“You know dad, nine years old is the best year of my life.” 
He’s stretching in bed.
7H30 in the morning. I let him sleep in as much as I could even though it’s a school day. He went to bed at 11 last night.
Really late.
“Dad, I had such a great day.”
“No kidding, ten hours of crazy fun with your cousins at La Ronde (amusement park).”
“More than that, we left like it was not even 10:30 in the morning and and and …”
His eyes are still closed, but the counting and contradicting parts of his brain are fully awake.
“….and yeah so like 10h30 to 9 o’clock, because that’s when they stop the rides, so that’s euh euh, ten and a half hours, dad.”
He stretches with a loud satisfied ‘aaaaahhh’.
“What you don’t understand dad is that like the last half hour it’s like the best because we did The Monster like four times in a row because like the guy you know who measures you? yeah, he like let us ride over and over, because most people were like leaving, you know?”
“Yup.”
The last five minutes in therapy is where everything comes out. The last few points are when the true sports champions rise to the occasion and win. Deadlines, or a noose, focus the attention.
The last moments before death is when you realize that all that matters is love.
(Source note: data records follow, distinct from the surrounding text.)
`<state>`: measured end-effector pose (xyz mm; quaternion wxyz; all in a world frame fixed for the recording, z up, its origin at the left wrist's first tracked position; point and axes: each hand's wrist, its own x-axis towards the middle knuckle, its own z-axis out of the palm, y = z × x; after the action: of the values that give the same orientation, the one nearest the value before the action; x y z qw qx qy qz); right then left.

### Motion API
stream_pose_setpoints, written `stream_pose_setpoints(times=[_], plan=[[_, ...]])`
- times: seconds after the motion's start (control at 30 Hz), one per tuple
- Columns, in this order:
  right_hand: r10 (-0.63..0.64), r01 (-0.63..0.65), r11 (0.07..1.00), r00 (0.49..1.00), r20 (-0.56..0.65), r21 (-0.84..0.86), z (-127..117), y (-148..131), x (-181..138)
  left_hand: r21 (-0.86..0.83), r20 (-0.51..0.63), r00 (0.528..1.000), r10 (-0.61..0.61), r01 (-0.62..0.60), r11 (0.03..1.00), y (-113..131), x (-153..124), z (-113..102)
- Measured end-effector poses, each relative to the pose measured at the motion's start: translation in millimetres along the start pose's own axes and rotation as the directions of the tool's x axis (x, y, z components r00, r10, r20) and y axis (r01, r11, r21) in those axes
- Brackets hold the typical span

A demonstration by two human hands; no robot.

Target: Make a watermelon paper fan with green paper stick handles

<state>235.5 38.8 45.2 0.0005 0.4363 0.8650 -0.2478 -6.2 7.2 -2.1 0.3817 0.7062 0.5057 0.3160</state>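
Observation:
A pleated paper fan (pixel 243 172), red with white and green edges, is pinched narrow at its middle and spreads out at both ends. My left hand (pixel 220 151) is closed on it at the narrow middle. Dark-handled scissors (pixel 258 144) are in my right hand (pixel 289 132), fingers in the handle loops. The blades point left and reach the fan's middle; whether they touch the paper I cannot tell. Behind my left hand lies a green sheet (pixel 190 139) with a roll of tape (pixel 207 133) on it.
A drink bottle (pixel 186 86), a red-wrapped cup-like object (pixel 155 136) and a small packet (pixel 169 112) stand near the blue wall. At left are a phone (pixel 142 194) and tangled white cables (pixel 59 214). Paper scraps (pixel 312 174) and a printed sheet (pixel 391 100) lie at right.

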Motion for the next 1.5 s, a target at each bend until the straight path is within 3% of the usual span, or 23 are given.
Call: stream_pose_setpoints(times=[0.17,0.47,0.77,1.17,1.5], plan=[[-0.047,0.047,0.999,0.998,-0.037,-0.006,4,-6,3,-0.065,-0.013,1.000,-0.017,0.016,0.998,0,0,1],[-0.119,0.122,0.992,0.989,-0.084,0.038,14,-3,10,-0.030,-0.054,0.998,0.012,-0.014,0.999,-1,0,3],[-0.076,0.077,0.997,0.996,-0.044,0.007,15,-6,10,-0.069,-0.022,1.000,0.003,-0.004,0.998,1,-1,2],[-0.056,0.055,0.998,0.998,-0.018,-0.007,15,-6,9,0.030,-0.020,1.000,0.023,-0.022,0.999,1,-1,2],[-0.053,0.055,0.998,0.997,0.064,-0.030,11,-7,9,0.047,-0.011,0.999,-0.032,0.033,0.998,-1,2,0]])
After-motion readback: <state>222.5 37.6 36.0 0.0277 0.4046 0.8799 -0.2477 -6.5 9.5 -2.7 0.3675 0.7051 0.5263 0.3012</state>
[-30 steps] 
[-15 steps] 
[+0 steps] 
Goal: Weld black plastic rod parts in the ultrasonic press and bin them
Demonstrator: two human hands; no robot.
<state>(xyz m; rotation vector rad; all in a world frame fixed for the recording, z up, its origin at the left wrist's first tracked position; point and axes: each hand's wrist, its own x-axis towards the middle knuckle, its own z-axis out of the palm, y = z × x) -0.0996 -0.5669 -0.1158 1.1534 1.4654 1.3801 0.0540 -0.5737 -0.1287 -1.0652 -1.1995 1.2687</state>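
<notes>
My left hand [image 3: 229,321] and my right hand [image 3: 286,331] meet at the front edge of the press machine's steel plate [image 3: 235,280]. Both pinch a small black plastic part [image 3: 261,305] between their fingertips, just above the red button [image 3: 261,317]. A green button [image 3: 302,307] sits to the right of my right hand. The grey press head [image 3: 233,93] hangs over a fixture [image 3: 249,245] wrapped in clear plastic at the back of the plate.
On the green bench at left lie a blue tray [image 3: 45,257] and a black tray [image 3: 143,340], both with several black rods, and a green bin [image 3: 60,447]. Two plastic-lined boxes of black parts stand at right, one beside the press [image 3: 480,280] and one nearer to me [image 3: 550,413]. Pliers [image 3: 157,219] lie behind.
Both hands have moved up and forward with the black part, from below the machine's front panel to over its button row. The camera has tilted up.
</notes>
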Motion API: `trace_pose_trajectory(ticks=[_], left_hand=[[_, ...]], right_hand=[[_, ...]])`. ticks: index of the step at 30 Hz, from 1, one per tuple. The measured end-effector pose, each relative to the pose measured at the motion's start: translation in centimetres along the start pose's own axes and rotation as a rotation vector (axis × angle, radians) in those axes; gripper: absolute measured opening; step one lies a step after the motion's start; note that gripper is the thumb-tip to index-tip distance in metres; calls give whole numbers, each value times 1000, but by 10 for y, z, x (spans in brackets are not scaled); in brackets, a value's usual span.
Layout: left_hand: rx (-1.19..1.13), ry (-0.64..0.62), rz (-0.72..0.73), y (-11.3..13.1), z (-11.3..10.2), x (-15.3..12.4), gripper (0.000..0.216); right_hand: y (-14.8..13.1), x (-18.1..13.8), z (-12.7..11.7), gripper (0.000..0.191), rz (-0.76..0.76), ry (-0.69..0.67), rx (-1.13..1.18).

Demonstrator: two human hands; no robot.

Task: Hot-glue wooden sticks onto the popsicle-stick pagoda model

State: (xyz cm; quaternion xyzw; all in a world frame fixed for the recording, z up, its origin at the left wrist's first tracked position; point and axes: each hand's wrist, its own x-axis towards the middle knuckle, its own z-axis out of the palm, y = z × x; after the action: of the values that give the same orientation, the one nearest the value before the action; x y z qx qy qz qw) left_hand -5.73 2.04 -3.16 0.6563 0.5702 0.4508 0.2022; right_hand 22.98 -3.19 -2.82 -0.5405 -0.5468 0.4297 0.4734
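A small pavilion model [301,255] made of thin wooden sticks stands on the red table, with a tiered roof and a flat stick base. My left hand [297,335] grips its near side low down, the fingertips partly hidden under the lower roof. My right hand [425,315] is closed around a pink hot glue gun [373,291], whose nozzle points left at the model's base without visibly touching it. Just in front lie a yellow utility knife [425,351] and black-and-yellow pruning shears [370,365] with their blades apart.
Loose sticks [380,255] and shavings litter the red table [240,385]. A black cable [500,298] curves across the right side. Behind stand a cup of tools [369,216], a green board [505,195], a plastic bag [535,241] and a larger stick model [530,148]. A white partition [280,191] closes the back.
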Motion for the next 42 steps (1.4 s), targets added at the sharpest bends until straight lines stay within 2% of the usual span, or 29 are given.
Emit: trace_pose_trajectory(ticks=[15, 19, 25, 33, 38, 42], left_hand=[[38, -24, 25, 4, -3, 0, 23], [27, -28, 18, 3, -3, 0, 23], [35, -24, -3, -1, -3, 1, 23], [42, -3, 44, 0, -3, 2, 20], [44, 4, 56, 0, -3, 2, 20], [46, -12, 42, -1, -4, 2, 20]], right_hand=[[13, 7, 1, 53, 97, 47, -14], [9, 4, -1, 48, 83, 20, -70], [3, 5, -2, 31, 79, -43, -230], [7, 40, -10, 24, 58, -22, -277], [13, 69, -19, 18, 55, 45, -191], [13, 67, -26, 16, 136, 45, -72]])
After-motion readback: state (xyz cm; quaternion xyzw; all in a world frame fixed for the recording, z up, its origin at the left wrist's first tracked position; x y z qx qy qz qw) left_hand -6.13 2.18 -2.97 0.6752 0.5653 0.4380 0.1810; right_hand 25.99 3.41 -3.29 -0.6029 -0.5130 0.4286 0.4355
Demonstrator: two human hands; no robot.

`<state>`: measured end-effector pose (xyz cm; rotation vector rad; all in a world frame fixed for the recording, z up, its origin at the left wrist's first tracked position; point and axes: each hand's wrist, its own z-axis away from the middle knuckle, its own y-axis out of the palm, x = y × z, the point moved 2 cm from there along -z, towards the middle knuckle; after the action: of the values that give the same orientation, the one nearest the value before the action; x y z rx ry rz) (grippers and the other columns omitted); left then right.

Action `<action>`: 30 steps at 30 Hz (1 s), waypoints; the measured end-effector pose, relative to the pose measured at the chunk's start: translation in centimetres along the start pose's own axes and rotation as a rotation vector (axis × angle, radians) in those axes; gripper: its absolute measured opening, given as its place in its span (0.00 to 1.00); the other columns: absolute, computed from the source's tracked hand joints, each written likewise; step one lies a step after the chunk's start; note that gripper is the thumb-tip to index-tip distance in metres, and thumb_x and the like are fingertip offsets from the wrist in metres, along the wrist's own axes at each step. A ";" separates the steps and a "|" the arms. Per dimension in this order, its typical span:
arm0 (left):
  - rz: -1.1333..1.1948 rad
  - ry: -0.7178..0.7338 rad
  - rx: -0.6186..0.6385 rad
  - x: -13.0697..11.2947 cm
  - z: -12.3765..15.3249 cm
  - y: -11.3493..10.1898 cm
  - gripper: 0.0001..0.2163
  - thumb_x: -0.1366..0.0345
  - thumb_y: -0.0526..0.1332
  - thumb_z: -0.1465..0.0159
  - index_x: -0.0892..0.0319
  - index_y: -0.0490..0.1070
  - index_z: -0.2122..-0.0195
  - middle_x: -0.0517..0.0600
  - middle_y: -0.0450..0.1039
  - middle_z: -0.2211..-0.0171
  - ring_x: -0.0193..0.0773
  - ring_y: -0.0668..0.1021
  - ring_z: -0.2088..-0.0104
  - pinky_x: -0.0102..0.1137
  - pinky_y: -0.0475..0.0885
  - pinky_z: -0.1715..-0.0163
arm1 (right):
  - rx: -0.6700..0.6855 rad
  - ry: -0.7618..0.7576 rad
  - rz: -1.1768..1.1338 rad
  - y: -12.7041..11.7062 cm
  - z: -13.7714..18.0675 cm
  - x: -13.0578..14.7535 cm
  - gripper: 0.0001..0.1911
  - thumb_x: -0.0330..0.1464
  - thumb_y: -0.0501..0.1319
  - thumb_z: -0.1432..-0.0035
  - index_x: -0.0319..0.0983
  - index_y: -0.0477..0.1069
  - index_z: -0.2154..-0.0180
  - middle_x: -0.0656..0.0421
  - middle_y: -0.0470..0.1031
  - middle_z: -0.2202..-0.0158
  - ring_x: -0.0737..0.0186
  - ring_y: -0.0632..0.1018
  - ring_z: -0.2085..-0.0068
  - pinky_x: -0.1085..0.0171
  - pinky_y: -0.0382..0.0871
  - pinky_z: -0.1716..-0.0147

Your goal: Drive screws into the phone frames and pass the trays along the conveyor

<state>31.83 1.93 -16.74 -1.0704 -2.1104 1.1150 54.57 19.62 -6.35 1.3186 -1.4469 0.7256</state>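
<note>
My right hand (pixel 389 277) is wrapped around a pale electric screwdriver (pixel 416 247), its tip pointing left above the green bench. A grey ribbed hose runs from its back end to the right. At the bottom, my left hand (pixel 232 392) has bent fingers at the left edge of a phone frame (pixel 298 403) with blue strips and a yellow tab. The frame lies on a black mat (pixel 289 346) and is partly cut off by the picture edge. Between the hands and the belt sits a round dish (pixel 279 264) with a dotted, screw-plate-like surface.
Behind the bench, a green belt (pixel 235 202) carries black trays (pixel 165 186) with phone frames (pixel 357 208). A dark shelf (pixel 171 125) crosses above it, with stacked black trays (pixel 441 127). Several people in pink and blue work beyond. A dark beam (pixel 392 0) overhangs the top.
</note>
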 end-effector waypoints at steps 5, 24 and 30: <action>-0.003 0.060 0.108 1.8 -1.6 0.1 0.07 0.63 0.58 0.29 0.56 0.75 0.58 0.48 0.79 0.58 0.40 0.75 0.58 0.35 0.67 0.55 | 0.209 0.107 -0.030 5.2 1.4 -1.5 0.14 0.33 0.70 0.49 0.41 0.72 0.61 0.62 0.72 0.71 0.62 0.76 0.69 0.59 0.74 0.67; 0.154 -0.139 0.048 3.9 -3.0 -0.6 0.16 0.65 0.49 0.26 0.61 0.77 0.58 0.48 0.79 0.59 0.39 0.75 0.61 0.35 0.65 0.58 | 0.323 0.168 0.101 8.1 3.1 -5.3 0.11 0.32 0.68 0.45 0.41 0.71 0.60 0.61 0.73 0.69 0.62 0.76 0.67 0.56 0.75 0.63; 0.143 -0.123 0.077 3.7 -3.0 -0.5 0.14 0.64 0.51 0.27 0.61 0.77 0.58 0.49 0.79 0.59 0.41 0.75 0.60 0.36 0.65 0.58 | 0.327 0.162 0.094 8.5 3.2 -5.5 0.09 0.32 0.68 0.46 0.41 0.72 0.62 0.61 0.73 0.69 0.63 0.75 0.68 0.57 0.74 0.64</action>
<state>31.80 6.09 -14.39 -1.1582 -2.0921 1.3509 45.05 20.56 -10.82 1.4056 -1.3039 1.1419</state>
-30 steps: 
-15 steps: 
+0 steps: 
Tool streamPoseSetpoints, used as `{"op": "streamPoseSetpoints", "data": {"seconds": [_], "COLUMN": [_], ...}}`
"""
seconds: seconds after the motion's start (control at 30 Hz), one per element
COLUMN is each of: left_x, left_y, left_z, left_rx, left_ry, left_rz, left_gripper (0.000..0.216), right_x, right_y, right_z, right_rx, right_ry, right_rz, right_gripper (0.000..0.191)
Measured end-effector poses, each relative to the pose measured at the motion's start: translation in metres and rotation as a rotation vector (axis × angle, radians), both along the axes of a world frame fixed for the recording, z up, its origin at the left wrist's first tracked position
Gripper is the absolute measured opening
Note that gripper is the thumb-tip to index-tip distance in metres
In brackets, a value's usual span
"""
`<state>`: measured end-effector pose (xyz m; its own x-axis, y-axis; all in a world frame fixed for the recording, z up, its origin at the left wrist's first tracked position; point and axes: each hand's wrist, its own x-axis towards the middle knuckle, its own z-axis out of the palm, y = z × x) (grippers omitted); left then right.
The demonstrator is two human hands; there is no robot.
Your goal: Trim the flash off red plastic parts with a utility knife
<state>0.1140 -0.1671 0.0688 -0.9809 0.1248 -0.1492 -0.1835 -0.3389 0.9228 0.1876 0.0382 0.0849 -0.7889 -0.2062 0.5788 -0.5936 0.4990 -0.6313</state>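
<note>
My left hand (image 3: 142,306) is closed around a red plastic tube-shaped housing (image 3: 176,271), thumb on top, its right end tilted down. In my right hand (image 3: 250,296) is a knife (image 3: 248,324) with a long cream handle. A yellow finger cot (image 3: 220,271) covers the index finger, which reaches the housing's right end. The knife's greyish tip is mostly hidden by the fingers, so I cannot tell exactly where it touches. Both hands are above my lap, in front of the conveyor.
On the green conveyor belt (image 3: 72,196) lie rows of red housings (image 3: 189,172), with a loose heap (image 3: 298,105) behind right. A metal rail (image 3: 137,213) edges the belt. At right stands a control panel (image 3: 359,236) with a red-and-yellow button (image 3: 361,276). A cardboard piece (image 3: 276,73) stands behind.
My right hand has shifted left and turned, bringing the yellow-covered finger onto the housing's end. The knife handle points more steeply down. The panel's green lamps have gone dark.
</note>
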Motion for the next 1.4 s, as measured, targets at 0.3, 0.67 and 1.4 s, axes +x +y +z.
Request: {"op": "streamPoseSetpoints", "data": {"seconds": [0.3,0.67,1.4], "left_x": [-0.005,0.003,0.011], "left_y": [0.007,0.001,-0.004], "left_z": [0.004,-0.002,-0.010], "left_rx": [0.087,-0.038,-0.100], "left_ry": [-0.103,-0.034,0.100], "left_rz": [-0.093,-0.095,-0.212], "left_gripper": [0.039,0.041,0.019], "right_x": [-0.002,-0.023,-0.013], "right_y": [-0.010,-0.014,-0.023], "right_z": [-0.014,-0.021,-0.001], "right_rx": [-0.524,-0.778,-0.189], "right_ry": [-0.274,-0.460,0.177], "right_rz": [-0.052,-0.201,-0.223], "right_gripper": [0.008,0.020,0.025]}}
The cat jumps onto the bed in the small space available. She butts noses with Noah.
“Okay, Ouaga, I’m going to feed you.” He stumbles out of bed. The cat swipes at him because that,s what cats do. The two head for the bathroom.
“Aaaaaaaaahhhhh, my god!”
“Tired, Noah?”
“Tired, cold and hungry,” he yells from the bathroom over the sound of pouring cat food, loud miauling and morning urination.
We cross paths in the hallway as I head for the kitchen to prepare breakfast and he stumbles to the futon for more rest. He looks up at me with a lazy, satisfied smile.
“Life is good, dad….”.
…and then you die.
“Yes, it is, Noah.”
The other version is ‘life’s a bitch and then you die’ , says this old dog.
Same destination, different ride.
Noah throws himself onto the futon. Total abandon.
“Dad?”
“Yeah?”
I’m in the kitchen wondering if I should warm the day-old raspberry turnover.
“I love Melina and Vince and I love my whole family. They’re so awesome.”
Last night they got a ride back from my sister and her husband. So at 10pm, Noah was in the living room storytelling his day, surrounded by a forest of trees way taller than him. We all rustled and bent benevolently towards him. He was like a sun filled patch in a clearing. The heart of the forest.
His pleasure became ours.
I poke a finger in the turnover. Still flaky. No need to warm.
As I lay the turnover and a glass of milk in front of him, he sits up and rubs his hands in anticipation.
“Nine years old is really the best year of my life.”
“Ninety more to go.”
“No, dad, like…. .” He starts counting on his fingers.
“Ninety-one, dad, because like my generation, like, I’m sorry to say this but like we’ll live longer than you, so yeah a hundred years is like ninety-one more. Get it?”
“Got it.”
He bites into the turnover which raspberry farts on his fingers. He licks the fruit with an expression of nostril-flaring pleasure.
Yes, life is good….and then you die. But not for a while.